Another kook, who just didn't have all the facts in at the time to make any sense. Well, here's the solutions to Hume's problems, neatly spelled out by a theory (JUST A THEORY) that neatly fits quite nicely with what we know.

OK, so I've looked through Descartes and Hume - Once again, Radrook, you'd rather trust in the words and philosophies of long-dead and debunked authors, than in modern knowledge and facts.

Frankly, anyone debating science from the standpoint of philosophy is doing so pointlessly - throwing pebbles at a steel wall, hoping the wall will erode away.

I.I., what IS it in your mental make-up that makes you fail to understand that YOU ARE WRONG? Painfully, woefully, and completely WRONG?? Now, mind ye, I'm not suggesting that a majority consensus determines fact or fantasy, but in this case, I'd think you'd have to at least consider how ridiculous and ignorant your arguments are.

And finally Iacchus (part III of the kooks trilogy) - The only 'relevance' involved in imaginary beings are the weight given them by populations of people. I will, therefore, agree that the Christian God bears more relevance than the Easter Bunny, let's say, since more people are convinved of the former's reality than the latter, and since more people are likely to take specific action based on said belef. This does not, however, cause the former to be any less imaginary than the latter.

Radrook, you are definitely the 'father' of the Trilogy - you OCCASIONALLY make some sort of sense, and seem to act most maturely - up to the point where anyone refutes your arguments. Iacchus, you'd be the son, as your posts tend to be more erratic and immature. As for I.I. - He's gotta be the ghost, 'cuz he just lacks substance.

:D

edited to change 'kiiks' to 'kooks'
 
Do you mind if I ask why you continue to flip-flop on the matter? Why do you seem to be open to the possibility that God exists for yourself, and then turn around and call eveyone else a kook for believing the same thing? Is there something that we all seem to be missing here? ... Or what?
 
Yahweh said:

How does the mind detect God?
How does the mind detect anything? Regardless, both Science and Religion manifest themselves through the human mind.


Energy and matter are identical, they are two sides of the same coin.

Matter is congealed energy, much like ice is congealed H<sub>2</sub>O.
Energy is unbound matter? Or, is energy bound into matter? It's not possible for matter to permeate energy is it? Albeit it is possible for energy to permeate matter, right?

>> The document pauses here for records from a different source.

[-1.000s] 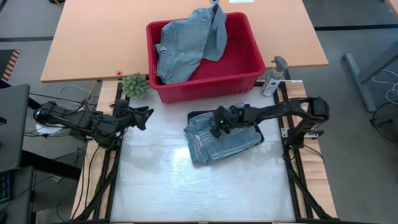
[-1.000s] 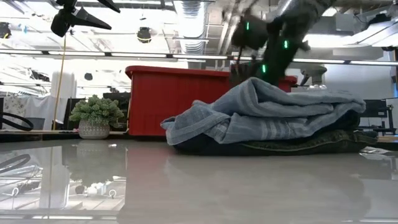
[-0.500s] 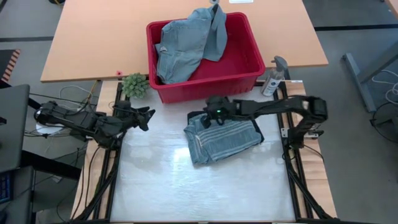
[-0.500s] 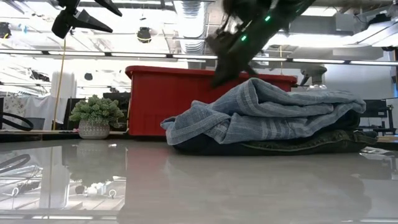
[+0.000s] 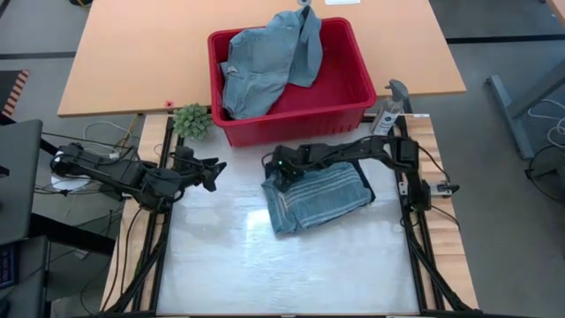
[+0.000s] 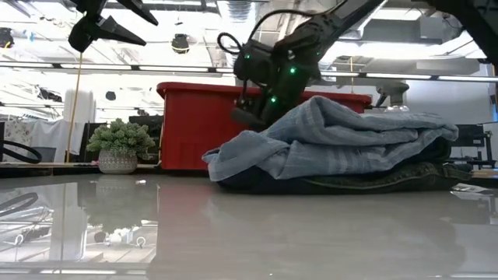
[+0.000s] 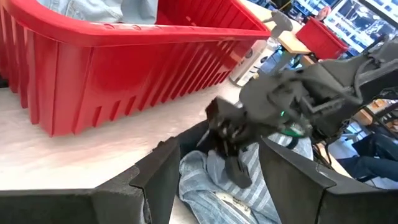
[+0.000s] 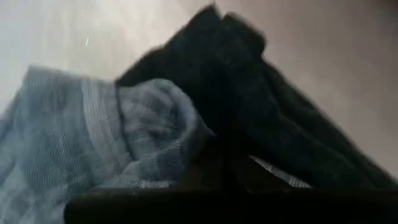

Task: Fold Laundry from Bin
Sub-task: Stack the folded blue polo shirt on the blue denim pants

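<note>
While the red bin (image 5: 349,88) at upper centre holds light blue denim pieces (image 5: 265,57), striped shirt (image 5: 318,196) lies folded on dark trousers (image 5: 275,164) mid-frame, right gripper (image 5: 281,170) at its upper-left corner, grip unclear, left gripper (image 5: 210,168) spread empty, centre-left.

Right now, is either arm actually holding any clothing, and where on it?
Cannot be told. The right gripper sits at the folded striped shirt's corner nearest the red bin; the left gripper holds nothing.

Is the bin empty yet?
No. The bin still holds light blue garments, one draped over its far rim.
</note>
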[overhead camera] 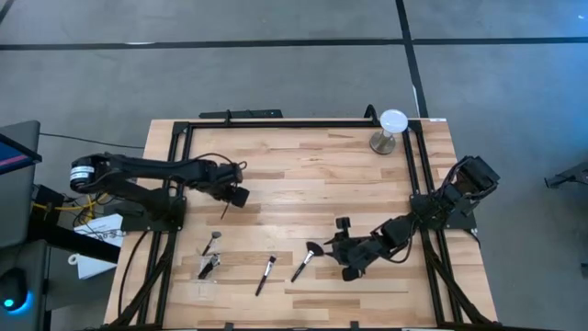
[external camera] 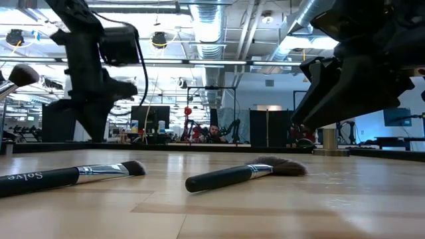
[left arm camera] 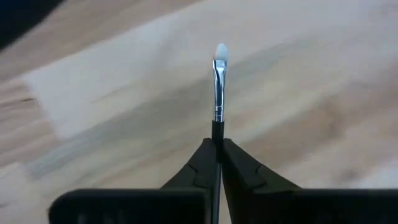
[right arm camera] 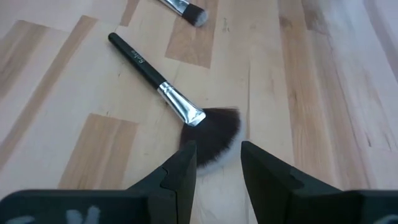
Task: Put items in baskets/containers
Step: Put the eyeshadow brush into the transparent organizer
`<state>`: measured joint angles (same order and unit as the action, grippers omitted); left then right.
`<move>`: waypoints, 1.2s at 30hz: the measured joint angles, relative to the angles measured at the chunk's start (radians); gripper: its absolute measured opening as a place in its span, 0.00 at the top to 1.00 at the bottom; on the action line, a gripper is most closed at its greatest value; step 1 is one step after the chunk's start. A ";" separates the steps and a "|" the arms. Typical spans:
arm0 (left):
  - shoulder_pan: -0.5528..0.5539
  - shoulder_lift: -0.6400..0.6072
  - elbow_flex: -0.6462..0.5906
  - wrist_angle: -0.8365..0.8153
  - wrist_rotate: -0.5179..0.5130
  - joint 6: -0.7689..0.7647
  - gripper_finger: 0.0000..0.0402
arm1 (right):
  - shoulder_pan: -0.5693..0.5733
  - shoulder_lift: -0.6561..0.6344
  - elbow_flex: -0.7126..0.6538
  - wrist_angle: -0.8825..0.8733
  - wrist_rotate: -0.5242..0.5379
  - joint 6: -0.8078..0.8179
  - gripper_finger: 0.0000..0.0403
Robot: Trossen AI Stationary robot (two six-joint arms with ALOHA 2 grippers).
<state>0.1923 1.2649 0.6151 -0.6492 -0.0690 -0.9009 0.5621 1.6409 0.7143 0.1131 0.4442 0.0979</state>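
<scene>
A clear tray can hardly be made out on the desk, and what is in it cannot be told. The left gripper is stretched out above the desk, and its fingers are closed tightly on the dark handle of a thin brush, whose pale tip points away from them. The right gripper is lowered close to the desk with its fingers parted and holding nothing, and the fan brush lies just in front of them, its dark bristles reaching between the fingertips.
</scene>
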 joint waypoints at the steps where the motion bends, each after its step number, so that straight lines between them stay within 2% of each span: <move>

This would be my guess anyway. ;)
 
Why do you seem to be open to the possibility that God exists for yourself, and then turn around and call eveyone else a kook for believing the same thing?

It's possible for pink unicorns to exist as well, but people that actually believe such things to exist are kooks.

his is called the collective unconscious by the way, and it does exist.

What the hell is collective unconscious? What is the definition, and do you really have evidence that it exists?